Although its price has dipped substantially, given around half the companies in the United States' Electronic industry have price-to-sales ratios (or "P/S") below 1.6x, you may still consider Vuzix as a stock to avoid entirely with its 17x P/S ratio. Although, it's not wise to just take the P/S at face value as there may be an explanation why it's so lofty.
Check out our latest analysis for Vuzix
What Does Vuzix's Recent Performance Look Like?
Vuzix certainly has been doing a good job lately as it's been growing revenue more than most other companies. It seems that many are expecting the strong revenue performance to persist, which has raised the P/S. You'd really hope so, otherwise you're paying a pretty hefty price for no particular reason.
If you'd like to see what analysts are forecasting going forward, you should check out our free report on Vuzix.How Is Vuzix's Revenue Growth Trending?
There's an inherent assumption that a company should far outperform the industry for P/S ratios like Vuzix's to be considered reasonable.
Retrospectively, the last year delivered an exceptional 28% gain to the company's top line. The latest three year period has also seen an excellent 98% overall rise in revenue, aided by its short-term performance. Accordingly, shareholders would have definitely welcomed those medium-term rates of revenue growth.

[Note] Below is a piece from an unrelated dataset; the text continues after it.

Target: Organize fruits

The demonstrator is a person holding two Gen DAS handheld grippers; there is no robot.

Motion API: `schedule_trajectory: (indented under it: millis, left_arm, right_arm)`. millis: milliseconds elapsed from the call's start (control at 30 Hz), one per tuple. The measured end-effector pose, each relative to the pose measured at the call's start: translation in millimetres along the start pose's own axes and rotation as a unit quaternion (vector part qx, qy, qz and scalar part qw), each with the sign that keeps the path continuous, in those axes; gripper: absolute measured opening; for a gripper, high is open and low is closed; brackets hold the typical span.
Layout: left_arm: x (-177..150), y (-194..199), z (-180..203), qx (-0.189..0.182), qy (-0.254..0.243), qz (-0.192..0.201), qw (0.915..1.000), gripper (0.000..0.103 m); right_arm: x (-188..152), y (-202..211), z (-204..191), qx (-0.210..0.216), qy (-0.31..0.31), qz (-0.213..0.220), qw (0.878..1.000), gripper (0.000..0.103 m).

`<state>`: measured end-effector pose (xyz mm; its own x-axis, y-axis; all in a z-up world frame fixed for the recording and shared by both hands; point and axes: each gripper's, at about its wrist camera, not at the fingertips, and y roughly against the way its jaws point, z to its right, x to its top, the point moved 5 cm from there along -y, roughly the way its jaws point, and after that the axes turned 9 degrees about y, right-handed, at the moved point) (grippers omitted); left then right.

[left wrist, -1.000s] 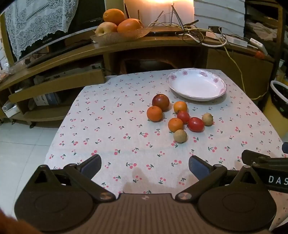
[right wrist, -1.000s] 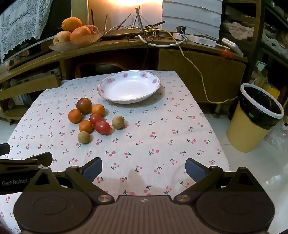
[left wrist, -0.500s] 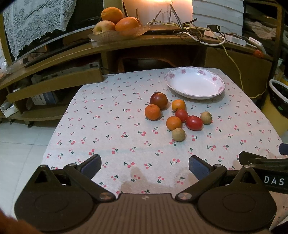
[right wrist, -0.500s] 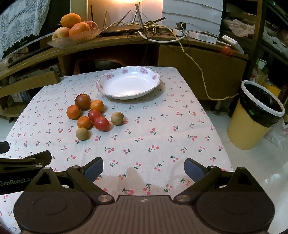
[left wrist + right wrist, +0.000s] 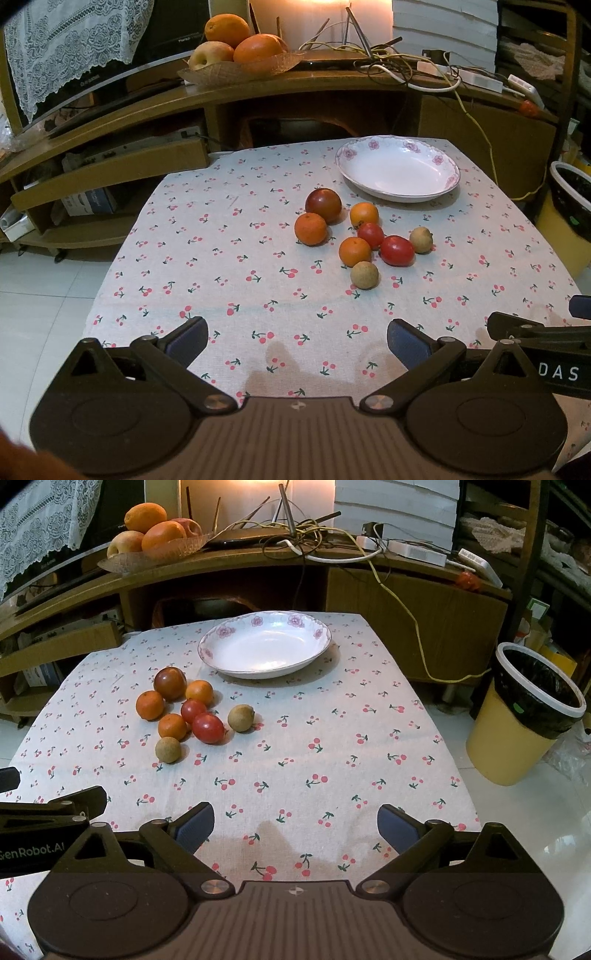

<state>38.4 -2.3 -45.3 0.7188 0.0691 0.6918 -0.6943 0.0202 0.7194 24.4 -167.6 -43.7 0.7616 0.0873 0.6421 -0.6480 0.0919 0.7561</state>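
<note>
A cluster of small fruits lies on the cherry-print tablecloth [image 5: 221, 258]: a dark red apple [image 5: 323, 205], three oranges [image 5: 310, 229], two red tomatoes [image 5: 397, 251] and two tan round fruits [image 5: 364, 275]. An empty white flowered plate [image 5: 398, 170] sits behind them; it also shows in the right wrist view [image 5: 264, 644]. The same fruits show in the right wrist view [image 5: 207, 728]. My left gripper [image 5: 297, 339] and right gripper [image 5: 295, 823] are both open and empty, above the table's near edge, well short of the fruits.
A wooden TV stand [image 5: 258, 96] behind the table carries a basket of large oranges and an apple [image 5: 236, 48] and tangled cables [image 5: 314, 535]. A yellow bin with a black liner [image 5: 524, 716] stands on the floor right of the table.
Both grippers have drifted slightly forward toward the table; the fruits and plate look a little nearer. Nothing was grasped or moved.
</note>
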Motion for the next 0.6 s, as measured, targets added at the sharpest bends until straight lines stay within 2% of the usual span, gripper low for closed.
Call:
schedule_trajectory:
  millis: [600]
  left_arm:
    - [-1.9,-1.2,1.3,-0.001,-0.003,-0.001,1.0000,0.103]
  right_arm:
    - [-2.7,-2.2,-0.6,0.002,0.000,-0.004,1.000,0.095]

Turning to the outlook, the next year should generate growth of 50% as estimated by the three analysts watching the company. That's shaping up to be materially higher than the 11% growth forecast for the broader industry.
In light of this, it's understandable that Vuzix's P/S sits above the majority of other companies. It seems most investors are expecting this strong future growth and are willing to pay more for the stock.
The Key Takeaway
A significant share price dive has done very little to deflate Vuzix's very lofty P/S. Using the price-to-sales ratio alone to determine if you should sell your stock isn't sensible, however it can be a practical guide to the company's future prospects.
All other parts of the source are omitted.